# DIRECTIONS FOR THIS TASK
Nothing outside the stretch is wanted. Repeat exactly the lines of the listing below from the one that contains "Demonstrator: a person" through the one that contains "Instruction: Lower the", both ends included.

═════ DATA

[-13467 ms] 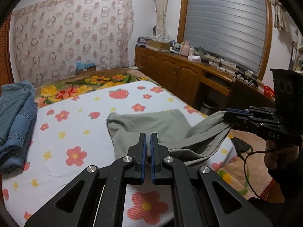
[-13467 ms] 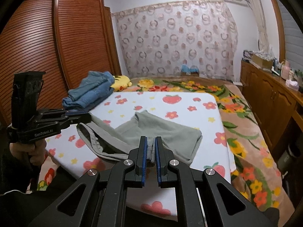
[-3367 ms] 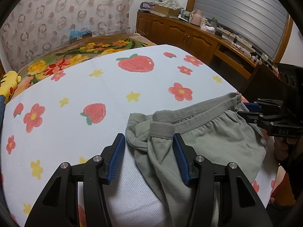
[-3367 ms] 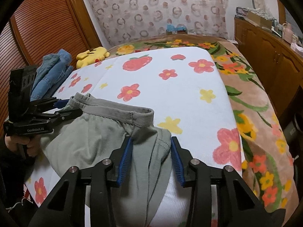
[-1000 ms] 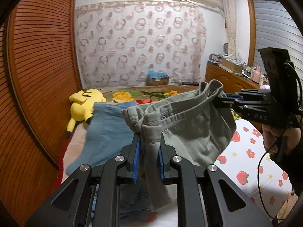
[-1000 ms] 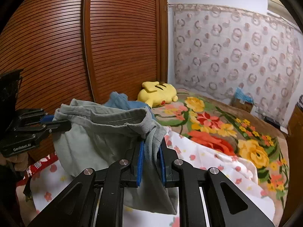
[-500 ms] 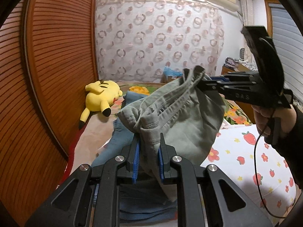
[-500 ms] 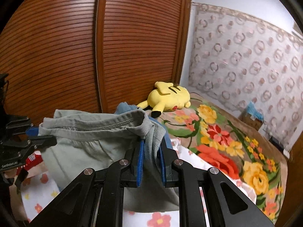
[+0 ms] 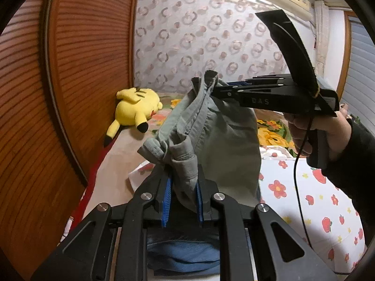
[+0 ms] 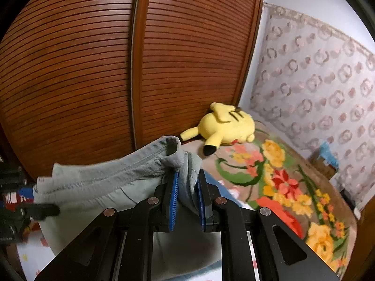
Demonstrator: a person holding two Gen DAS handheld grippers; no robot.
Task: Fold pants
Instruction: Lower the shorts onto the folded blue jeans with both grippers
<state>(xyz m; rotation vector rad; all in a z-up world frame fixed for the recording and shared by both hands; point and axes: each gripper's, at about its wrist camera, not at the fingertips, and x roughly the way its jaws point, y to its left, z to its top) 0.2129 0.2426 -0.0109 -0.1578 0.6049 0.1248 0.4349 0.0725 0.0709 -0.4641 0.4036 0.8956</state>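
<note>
The folded grey-green pants (image 9: 211, 135) hang in the air between my two grippers, over the left side of the bed. My left gripper (image 9: 182, 187) is shut on one corner of the pants' waistband. My right gripper (image 10: 187, 187) is shut on the other corner; it also shows in the left wrist view (image 9: 225, 91), higher and farther away. The pants (image 10: 105, 187) stretch leftward from the right gripper to the left gripper (image 10: 35, 208) at the frame's left edge. Folded blue jeans (image 9: 182, 255) lie just below the left gripper.
A yellow plush toy (image 9: 134, 107) lies on the floral blanket (image 10: 281, 187) by the wooden slatted wardrobe doors (image 10: 117, 70). The white strawberry-and-flower sheet (image 9: 316, 201) covers the bed to the right. A patterned curtain (image 9: 211, 42) hangs behind.
Both grippers have carried the pants further left toward the wardrobe and the jeans. The right gripper now holds its corner higher than the left one, so the pants hang tilted.
</note>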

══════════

# SOLUTION FOR THIS TASK
Demonstrator: a person holding two Gen DAS handheld grippers; no robot.
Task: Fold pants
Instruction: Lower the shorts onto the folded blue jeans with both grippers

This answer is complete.